**EXERCISE PROMPT**
Please quote exactly the lines below from the line containing "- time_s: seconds" to the line containing "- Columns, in", both lines included, and nothing else.

Items from a dataset
[Start of Attachment]

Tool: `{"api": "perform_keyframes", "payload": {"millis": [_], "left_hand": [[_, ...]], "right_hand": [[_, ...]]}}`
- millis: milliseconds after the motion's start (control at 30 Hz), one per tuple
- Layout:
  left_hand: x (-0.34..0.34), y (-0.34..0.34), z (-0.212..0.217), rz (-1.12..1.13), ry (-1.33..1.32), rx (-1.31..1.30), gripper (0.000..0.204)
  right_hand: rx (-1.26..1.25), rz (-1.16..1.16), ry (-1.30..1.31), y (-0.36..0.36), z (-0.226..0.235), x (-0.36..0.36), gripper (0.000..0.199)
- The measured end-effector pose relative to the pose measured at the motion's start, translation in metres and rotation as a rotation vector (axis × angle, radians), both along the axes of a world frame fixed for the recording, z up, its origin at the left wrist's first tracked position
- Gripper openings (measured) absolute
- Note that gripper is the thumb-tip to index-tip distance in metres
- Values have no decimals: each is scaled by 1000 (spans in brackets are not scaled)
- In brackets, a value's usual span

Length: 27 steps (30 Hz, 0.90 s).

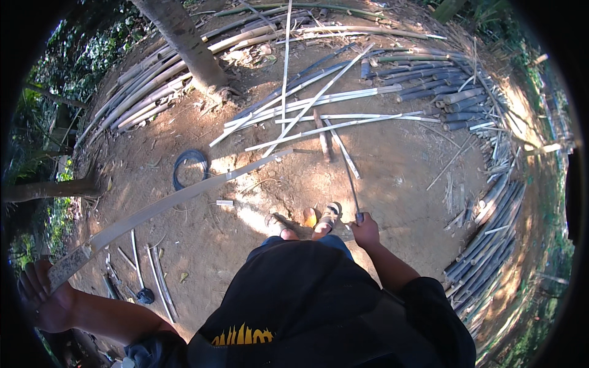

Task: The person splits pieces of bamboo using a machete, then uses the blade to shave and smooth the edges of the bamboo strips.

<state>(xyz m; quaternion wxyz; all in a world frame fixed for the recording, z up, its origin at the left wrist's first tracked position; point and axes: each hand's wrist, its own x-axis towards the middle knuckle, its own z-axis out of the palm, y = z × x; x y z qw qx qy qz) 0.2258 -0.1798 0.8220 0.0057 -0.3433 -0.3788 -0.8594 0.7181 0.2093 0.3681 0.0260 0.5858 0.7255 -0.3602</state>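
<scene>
Gripped in left hand (48, 300) at lower left edge of view: near end of long split-bamboo strip (165, 203), with exact finger wrap not possible to tell. Extended from there diagonally up and right across view, over lower part of dark wire coil (190, 153), toward crossed pale bamboo slats (319, 98). Contact between far end and ground: cannot tell.

Closed around handle of long narrow-bladed knife (354, 193) at right of body: right hand (366, 230). Pointed forward, away from body: dark blade, well apart from strip.

Located between sandaled feet (331, 214), on bare earth (405, 172): orange-brown leaf (310, 216). Stacked along right side: dark bamboo poles (485, 251). Laid side by side at upper left, near tree trunk (184, 46): paler bamboo poles (147, 92). Placed just below strip, near coil: small whitish piece (224, 202).
</scene>
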Motion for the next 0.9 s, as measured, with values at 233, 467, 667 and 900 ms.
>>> {"api": "perform_keyframes", "payload": {"millis": [233, 467, 667, 900], "left_hand": [[6, 5, -15, -75, -37, 81, 32], [11, -6, -26, -31, -3, 75, 49], [26, -23, -40, 265, -45, 94, 49], [65, -37, -63, 714, -79, 87, 34]], "right_hand": [[-72, -111, -221, -9, -65, 35, 48], [-97, 57, -182, -7, -45, -19, 48], [-91, 240, -112, -11, -41, -55, 43], [-112, 598, -155, 1, -23, -56, 46]]}}
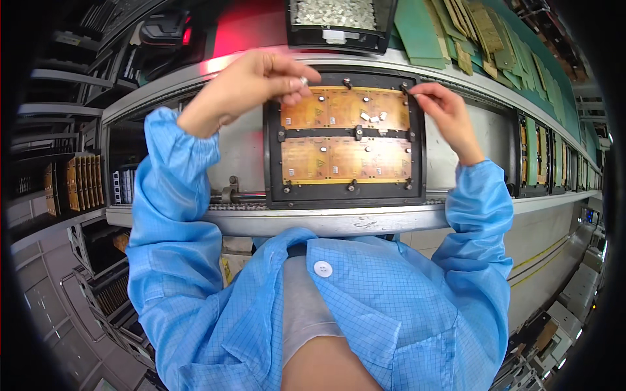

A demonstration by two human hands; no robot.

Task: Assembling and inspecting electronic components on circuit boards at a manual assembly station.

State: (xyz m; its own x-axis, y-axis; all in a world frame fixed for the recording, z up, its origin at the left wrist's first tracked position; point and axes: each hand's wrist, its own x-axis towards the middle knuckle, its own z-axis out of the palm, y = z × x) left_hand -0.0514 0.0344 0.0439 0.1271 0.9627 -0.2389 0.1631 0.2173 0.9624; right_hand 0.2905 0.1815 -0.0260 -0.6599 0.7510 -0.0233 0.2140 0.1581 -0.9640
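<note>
My left hand (264, 81) is raised over the far left corner of a black frame (277, 193), pinching a small silvery component (304, 81) between thumb and fingers. Inside the frame lie orange-brown circuit boards (306, 166) in two rows. Small round silver-topped parts, such as a capacitor-like cylinder (323, 149), stand on them. Several loose white parts (373, 118) lie on the far row, toward the right. My right hand (450, 117) is at the frame's far right corner, fingertips pinched together beside a dark clamp (404, 87); what they grip is hidden.
Beyond the frame stands a black bin (339, 36) of small white parts. Green and brown board pieces (450, 32) are piled at the far right. A metal rail (339, 223) runs along the near side. Racks of boards (75, 184) stand left, with more boards (541, 156) right.
</note>
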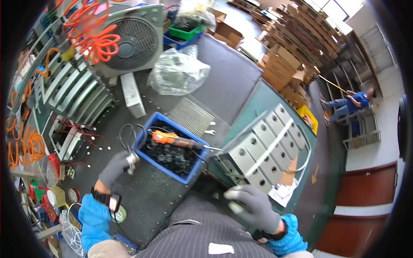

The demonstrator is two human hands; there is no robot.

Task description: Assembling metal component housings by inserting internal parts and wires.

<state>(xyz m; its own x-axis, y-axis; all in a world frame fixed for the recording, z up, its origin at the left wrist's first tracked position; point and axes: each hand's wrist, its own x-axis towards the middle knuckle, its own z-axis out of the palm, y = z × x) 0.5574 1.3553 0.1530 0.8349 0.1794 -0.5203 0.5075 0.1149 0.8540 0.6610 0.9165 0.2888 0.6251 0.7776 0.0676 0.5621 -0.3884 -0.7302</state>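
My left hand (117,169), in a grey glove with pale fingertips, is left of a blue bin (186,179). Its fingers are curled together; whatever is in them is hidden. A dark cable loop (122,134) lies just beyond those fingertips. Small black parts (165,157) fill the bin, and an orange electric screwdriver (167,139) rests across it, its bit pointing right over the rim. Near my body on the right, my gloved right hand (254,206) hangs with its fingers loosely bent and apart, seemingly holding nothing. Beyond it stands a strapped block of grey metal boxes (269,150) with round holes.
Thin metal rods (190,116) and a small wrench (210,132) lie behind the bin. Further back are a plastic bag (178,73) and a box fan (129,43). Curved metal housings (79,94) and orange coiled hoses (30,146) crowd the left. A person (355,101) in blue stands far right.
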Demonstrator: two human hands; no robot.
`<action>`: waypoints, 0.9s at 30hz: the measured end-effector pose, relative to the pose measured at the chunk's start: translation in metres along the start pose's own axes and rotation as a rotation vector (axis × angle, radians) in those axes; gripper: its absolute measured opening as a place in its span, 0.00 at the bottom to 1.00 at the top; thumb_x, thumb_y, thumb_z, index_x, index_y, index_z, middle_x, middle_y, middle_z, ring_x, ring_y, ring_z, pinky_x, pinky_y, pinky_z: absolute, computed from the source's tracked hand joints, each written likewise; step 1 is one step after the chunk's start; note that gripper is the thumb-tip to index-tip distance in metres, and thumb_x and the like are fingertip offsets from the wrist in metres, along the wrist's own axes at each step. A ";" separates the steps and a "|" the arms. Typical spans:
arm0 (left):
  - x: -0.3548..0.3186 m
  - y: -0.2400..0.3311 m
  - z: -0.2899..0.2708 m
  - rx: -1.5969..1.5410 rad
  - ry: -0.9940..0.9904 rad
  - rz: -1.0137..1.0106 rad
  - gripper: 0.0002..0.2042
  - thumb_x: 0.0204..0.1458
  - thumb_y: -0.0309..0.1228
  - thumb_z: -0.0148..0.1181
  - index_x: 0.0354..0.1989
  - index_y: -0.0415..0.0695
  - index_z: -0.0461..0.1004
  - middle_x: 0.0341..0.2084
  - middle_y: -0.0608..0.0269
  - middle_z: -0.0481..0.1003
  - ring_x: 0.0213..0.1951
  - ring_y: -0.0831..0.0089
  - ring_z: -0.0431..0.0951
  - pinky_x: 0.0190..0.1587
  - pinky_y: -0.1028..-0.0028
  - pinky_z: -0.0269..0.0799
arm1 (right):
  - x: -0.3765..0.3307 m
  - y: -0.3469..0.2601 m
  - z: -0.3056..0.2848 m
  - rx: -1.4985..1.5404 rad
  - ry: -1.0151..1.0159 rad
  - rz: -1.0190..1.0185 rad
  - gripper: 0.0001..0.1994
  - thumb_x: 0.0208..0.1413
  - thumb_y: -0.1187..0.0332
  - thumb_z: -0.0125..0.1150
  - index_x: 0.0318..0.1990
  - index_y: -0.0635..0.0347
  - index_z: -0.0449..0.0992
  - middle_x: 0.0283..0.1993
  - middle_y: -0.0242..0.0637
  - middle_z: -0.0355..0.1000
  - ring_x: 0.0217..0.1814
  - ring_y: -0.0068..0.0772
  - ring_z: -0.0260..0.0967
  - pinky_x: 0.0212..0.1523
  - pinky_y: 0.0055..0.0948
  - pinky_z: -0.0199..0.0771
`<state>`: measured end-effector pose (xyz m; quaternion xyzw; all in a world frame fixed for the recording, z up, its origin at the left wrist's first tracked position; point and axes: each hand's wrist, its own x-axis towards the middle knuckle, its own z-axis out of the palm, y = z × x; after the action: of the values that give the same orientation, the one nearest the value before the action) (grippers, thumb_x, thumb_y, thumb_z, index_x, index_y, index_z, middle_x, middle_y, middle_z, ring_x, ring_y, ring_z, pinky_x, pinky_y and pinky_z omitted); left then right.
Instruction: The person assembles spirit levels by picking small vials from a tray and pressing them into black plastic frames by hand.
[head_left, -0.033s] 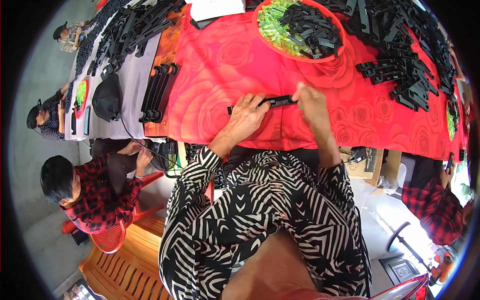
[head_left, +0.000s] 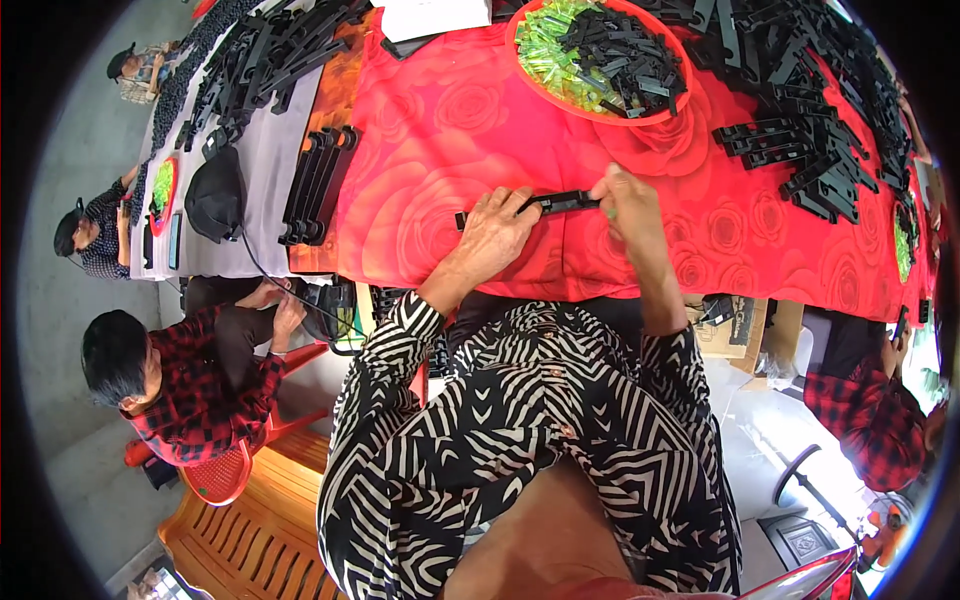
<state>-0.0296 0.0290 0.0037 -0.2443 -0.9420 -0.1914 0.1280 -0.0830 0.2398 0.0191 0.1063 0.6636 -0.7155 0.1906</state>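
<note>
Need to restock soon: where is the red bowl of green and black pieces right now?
In the head view, the red bowl sits at the far side of the red cloth, just beyond the right hand, with the black parts pile to its right.

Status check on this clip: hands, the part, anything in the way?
Left hand pressing down on black strip. Right hand pinching its right end. Strip flat on red cloth. Nothing in the way; orange bowl well beyond.

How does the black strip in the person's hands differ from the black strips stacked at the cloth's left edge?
The held strip is single, gripped by the left hand and right hand, lying crosswise. The stacked strips sit untouched, several side by side, running away from the person. Both are long, black and narrow.
</note>
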 end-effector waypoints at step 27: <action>0.011 -0.004 -0.001 -0.152 -0.063 0.019 0.10 0.48 0.28 0.59 0.39 0.42 0.76 0.46 0.58 0.73 0.41 0.60 0.72 0.43 0.63 0.68 | -0.010 0.004 0.008 -0.088 -0.038 -0.256 0.04 0.54 0.78 0.56 0.38 0.65 0.73 0.35 0.35 0.71 0.35 0.21 0.71 0.35 0.24 0.74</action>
<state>-0.0409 0.0305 0.0070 -0.2684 -0.9259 -0.2534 0.0809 -0.0718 0.2331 0.0203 -0.0012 0.6990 -0.7059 0.1146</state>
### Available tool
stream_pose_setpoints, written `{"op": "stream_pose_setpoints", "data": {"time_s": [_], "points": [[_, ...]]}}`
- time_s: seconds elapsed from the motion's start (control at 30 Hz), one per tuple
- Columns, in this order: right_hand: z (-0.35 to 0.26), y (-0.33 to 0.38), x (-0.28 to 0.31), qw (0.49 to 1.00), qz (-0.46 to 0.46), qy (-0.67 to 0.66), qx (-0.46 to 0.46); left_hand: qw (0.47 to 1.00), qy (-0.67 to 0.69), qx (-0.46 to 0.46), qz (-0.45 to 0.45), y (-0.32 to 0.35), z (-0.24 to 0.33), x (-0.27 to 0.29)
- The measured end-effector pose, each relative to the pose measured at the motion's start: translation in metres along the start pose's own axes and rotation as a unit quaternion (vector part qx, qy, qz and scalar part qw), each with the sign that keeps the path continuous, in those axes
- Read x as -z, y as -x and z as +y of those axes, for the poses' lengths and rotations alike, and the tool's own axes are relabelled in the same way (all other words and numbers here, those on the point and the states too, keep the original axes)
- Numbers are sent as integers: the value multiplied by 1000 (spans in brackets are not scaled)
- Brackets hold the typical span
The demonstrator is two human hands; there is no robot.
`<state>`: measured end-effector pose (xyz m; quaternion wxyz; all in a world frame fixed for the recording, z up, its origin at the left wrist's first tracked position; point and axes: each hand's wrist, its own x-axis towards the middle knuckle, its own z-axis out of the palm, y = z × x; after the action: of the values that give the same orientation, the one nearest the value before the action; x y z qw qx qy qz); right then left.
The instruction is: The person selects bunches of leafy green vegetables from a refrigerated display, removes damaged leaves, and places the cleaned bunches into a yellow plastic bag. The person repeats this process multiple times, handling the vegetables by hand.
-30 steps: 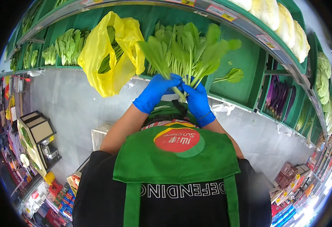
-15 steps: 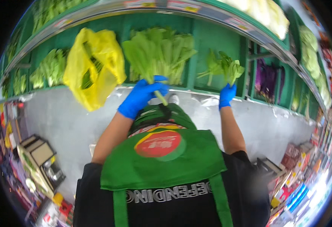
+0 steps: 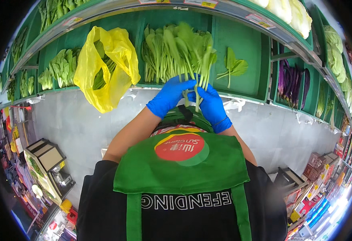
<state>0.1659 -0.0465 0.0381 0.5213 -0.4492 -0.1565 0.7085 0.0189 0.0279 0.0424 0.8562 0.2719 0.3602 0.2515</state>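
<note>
My left hand (image 3: 172,95), in a blue glove, is closed around the pale stems of long-stalked leafy greens (image 3: 186,60). Right beside it, my right hand (image 3: 213,105), also gloved in blue, pinches the stems of more leafy greens (image 3: 206,66). The two hands nearly meet in front of the shelf, and the leaves point away from me. Behind them, a thick row of the same kind of greens (image 3: 155,56) lies in a green compartment. A few loose leafy stalks (image 3: 233,66) rest in the compartment to the right.
A yellow plastic bag (image 3: 97,80) with greens inside sits at the shelf's front, left of my hands. Purple eggplants (image 3: 291,82) lie farther right. Lettuce-like greens (image 3: 62,68) stand left. An upper shelf edge (image 3: 232,13) runs across above, with pale cabbages (image 3: 290,16) on it.
My right hand has moved left from the right compartment, bringing greens beside my left hand. Fewer stalks lie in that compartment. My left hand has shifted slightly right.
</note>
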Motion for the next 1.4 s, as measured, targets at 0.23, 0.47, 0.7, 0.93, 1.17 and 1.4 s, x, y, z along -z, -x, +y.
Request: {"op": "stream_pose_setpoints", "data": {"time_s": [0.23,0.47,0.7,0.93,1.17,1.4], "points": [[1,10,-15,985,27,146,89,997,61,-20,38,9,1,11],[3,5,-11,982,32,153,102,997,66,-41,29,20,17,18],[1,1,1,984,102,75,122,983,172,-39,-49,22,15,41],[-5,10,-12,983,110,97,109,989,149,-9,2,21,20,29],[-4,9,-13,988,101,63,102,972,232,-1,-25,13,13,30],[0,6,-23,974,115,116,158,967,254,7,-15,17,10,26]]}}
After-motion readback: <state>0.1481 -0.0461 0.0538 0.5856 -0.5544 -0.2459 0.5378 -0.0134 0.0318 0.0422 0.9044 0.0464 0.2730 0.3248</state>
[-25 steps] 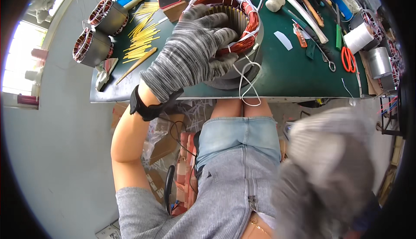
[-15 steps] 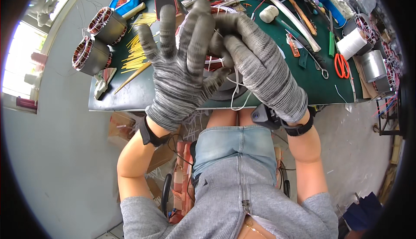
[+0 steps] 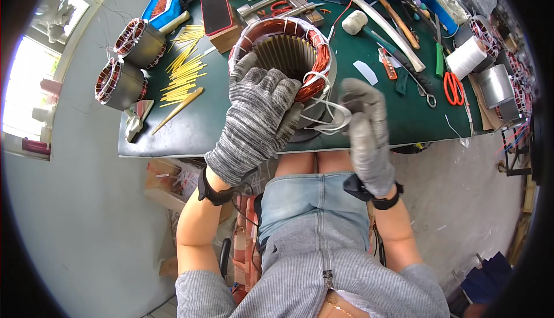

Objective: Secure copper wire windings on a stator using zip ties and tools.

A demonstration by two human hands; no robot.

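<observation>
A motor stator (image 3: pixel 319 58) with copper windings laced in white cord stands in front of me at the table's near edge, its slotted bore open upward. My left hand (image 3: pixel 257 110), in a grey striped knit glove, is closed over the stator's near-left rim, fingers bent onto the windings. Loops of white cord (image 3: pixel 329 126) hang off its near right side. Beside these loops is my right hand (image 3: pixel 369 136), gloved too and smeared by motion. Whether the cord runs into its fingers does not show clearly.
Left of the stator lie yellow strips (image 3: pixel 183 78), a pointed wooden stick (image 3: pixel 178 110) and two more stators (image 3: pixel 120 84). A phone (image 3: pixel 216 12) leans on a wooden block behind. To the right are a white-headed mallet (image 3: pixel 354 23), red-handled scissors (image 3: pixel 454 88) and a white spool (image 3: pixel 468 55).
Both hands were raised together above the stator. The left has come down onto its rim; the right has moved right and toward me, uncovering the stator's bore.
</observation>
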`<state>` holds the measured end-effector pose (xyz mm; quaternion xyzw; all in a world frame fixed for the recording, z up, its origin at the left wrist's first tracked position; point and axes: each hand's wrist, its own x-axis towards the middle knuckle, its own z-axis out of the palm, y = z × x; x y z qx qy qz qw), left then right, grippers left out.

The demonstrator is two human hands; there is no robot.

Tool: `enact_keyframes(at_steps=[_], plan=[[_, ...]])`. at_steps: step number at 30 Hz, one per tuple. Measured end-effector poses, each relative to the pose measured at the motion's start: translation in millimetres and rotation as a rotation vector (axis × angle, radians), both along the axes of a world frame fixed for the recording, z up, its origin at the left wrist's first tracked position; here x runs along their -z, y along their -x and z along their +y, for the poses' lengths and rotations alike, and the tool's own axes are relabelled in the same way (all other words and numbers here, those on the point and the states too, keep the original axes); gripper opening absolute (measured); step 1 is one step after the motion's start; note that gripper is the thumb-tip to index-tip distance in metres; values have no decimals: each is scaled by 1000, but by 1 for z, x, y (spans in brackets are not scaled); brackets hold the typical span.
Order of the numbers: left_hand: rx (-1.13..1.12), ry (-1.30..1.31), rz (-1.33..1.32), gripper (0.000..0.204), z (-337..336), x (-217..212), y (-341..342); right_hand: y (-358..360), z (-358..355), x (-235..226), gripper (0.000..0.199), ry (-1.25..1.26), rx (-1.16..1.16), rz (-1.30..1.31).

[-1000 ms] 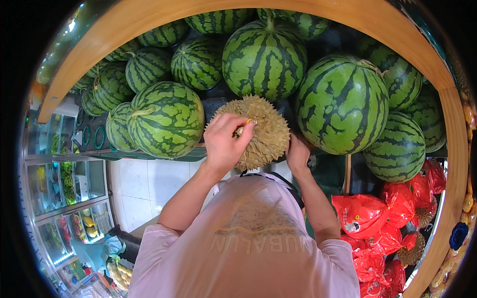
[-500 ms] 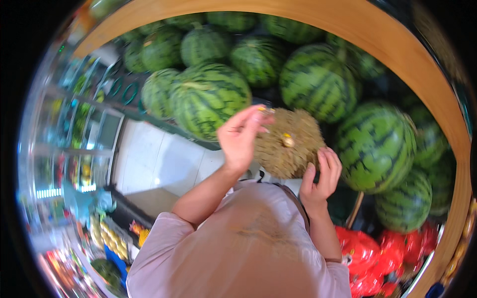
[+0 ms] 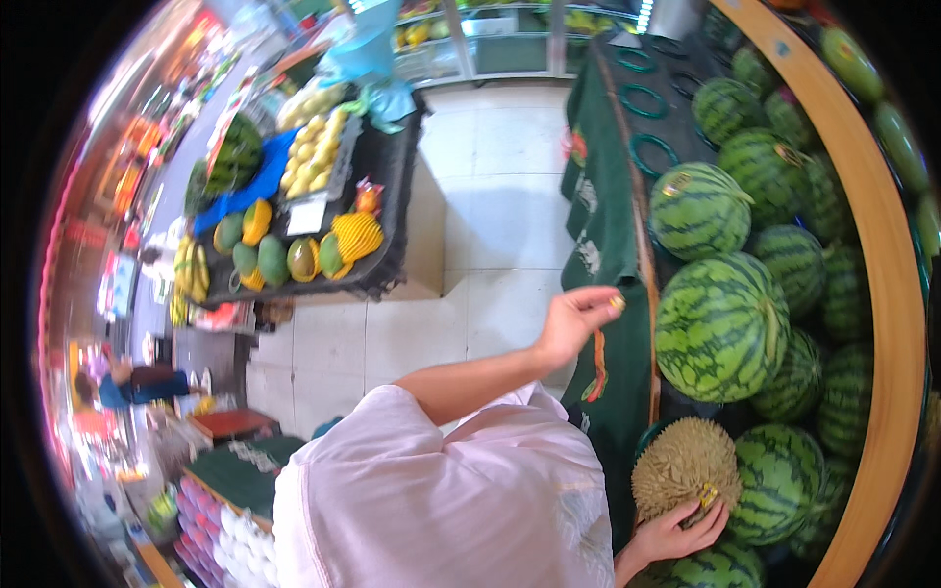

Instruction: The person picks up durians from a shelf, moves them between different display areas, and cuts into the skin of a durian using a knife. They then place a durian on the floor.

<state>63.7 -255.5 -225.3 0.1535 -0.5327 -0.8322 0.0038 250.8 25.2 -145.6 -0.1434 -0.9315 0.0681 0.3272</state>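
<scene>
My left hand (image 3: pixel 578 321) is out in front of my body over the aisle, with thumb and fingers pinched on a small yellow-gold piece (image 3: pixel 617 303), too small to make out. To the right, a spiky brown durian (image 3: pixel 681 465) sits at the edge of the watermelon stand, partly over a green ring. My right hand (image 3: pixel 686 532) is curled against the durian's near right side, its fingertips beside a shiny gold sticker (image 3: pixel 708 493). A large striped watermelon (image 3: pixel 723 326) lies just beyond the durian, and another watermelon (image 3: pixel 777 482) to its right.
The stand has a green cloth side (image 3: pixel 603 225), several green rings (image 3: pixel 652 154) and a curved wooden rim (image 3: pixel 887 392). Across the tiled floor (image 3: pixel 505 216), a dark table (image 3: pixel 387 211) bears mangoes, yellow fruit and bananas. A person (image 3: pixel 147 385) is far left.
My view has swung left toward the aisle. The durian and right hand now appear lower right. My left hand has moved away from the durian, still pinching a small gold piece.
</scene>
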Motion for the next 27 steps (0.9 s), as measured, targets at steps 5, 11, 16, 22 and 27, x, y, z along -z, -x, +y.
enact_keyframes(at_steps=[5,11,16,22,27], plan=[[-595,457,-45,25,-170,105,22,5,2,2,39,-13,-1,37],[-1031,1070,-452,28,-348,167,-29,16,-21,-17,44,22,-68,48],[-1111,1052,-785,28,-403,190,-78,16,-23,-18,47,-13,-76,19],[-949,1078,-896,33,-426,200,-111,-1,17,11,40,-106,-18,-113],[-821,1257,-979,39,-427,196,-110,-1,20,12,40,-107,-47,-104]])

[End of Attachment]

**RESULT OF THE TASK**
- time_s: seconds elapsed from the motion's start (control at 30 Hz), one per tuple
- Columns, in this order: right_hand: z (-0.35 to 0.26), y (-0.33 to 0.38), x (-0.28 to 0.31), qw (0.49 to 1.00), qz (-0.46 to 0.46), qy (-0.67 to 0.66), qx (-0.46 to 0.46); left_hand: qw (0.47 to 1.00), qy (-0.67 to 0.69), qx (-0.46 to 0.46), qz (-0.45 to 0.45), y (-0.32 to 0.35), z (-0.24 to 0.33), x (-0.27 to 0.29)

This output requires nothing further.